▶ [EXERCISE DESCRIPTION]:
Find the lines below that contain the string "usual". Copy each one.

[Extracted data entries]

--*--

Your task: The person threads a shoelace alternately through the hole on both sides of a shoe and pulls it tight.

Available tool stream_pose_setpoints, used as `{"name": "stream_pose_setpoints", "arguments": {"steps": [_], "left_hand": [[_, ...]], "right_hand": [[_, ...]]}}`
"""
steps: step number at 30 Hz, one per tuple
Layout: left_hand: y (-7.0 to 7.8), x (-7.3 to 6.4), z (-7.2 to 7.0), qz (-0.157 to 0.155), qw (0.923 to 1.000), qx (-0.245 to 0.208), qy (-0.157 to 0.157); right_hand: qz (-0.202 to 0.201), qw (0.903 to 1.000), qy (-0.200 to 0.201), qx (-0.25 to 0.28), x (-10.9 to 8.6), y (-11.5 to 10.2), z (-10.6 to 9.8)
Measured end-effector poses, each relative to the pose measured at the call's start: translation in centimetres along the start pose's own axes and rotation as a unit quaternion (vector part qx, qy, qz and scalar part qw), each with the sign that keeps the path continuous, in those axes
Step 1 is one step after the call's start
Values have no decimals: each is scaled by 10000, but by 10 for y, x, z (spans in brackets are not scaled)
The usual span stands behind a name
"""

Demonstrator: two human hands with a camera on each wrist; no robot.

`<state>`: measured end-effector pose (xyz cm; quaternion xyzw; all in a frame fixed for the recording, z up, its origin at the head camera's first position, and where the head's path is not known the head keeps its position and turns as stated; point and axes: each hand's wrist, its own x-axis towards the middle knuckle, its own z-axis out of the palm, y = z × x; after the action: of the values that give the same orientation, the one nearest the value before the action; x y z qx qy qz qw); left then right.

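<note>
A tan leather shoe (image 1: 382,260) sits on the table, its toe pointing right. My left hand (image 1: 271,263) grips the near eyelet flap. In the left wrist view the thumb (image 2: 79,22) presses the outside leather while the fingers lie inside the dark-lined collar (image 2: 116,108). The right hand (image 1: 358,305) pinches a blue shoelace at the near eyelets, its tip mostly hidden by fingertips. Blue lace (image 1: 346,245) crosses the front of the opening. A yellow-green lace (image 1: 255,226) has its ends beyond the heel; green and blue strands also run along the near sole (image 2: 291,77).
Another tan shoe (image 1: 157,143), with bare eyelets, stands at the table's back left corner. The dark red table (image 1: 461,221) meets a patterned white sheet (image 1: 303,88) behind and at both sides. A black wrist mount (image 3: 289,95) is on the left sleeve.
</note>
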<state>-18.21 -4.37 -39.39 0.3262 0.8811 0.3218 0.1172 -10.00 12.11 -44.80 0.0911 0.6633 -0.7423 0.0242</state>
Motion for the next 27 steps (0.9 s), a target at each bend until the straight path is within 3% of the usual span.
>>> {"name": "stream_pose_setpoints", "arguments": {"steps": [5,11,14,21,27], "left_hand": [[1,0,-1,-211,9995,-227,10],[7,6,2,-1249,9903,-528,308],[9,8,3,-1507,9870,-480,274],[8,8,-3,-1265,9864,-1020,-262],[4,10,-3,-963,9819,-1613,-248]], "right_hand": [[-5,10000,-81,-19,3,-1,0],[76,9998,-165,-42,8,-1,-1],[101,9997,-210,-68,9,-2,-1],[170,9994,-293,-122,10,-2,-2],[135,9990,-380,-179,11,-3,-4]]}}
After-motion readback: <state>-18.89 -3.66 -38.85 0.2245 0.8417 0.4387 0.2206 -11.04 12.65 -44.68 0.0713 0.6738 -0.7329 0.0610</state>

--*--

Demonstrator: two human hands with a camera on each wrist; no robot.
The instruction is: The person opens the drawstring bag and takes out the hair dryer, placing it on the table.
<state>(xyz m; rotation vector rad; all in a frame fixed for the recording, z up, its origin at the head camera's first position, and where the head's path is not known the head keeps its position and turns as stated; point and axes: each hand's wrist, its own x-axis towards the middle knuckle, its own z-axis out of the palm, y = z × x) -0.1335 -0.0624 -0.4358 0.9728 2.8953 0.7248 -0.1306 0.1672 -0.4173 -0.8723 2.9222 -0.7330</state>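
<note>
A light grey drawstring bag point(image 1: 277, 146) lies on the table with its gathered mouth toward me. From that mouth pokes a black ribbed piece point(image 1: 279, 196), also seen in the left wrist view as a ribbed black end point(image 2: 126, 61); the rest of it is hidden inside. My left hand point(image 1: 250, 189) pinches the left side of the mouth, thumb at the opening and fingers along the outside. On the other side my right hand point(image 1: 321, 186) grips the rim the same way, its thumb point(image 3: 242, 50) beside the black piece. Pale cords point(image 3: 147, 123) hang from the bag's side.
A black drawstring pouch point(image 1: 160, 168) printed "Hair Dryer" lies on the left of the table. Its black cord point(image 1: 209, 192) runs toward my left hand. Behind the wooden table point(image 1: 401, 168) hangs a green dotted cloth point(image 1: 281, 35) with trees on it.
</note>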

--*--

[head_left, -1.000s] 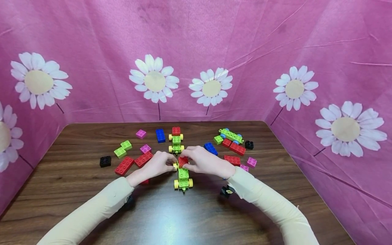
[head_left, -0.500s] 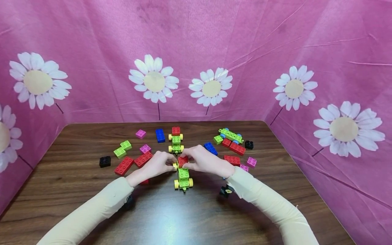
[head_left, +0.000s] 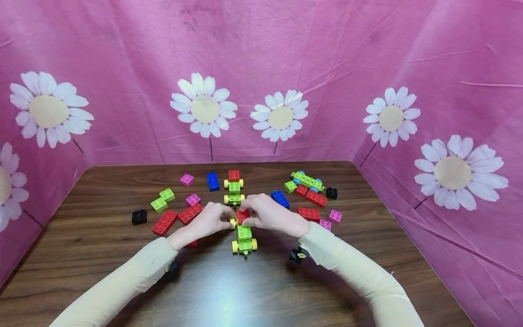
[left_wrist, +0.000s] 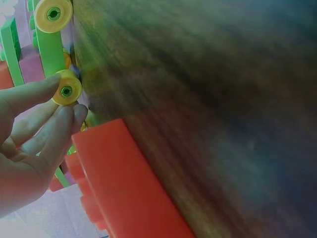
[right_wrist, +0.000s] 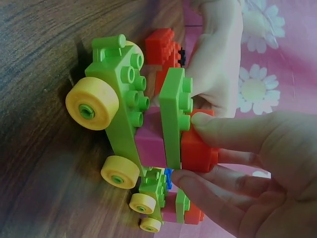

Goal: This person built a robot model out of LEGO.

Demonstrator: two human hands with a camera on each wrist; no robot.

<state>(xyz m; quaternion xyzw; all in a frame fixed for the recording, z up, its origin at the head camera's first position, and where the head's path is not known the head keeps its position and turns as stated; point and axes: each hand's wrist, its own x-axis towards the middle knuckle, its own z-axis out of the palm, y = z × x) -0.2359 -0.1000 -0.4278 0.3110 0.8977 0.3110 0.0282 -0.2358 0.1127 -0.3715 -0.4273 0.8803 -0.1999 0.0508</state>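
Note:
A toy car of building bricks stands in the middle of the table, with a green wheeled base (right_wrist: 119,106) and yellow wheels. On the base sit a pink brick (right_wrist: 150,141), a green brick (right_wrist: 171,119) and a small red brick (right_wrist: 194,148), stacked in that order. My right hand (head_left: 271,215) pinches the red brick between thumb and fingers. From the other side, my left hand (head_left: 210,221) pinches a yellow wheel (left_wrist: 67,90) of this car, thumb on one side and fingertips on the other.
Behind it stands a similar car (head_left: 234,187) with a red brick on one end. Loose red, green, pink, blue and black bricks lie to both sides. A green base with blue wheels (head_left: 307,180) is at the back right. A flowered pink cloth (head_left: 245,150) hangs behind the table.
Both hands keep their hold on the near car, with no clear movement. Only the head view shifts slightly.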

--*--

▶ [SOLUTION TO THIS EXERCISE]:
The usual span stands behind a name
Motion for the next 27 steps (0.9 s), a target at each bend until the straight path is within 3% of the usual span.

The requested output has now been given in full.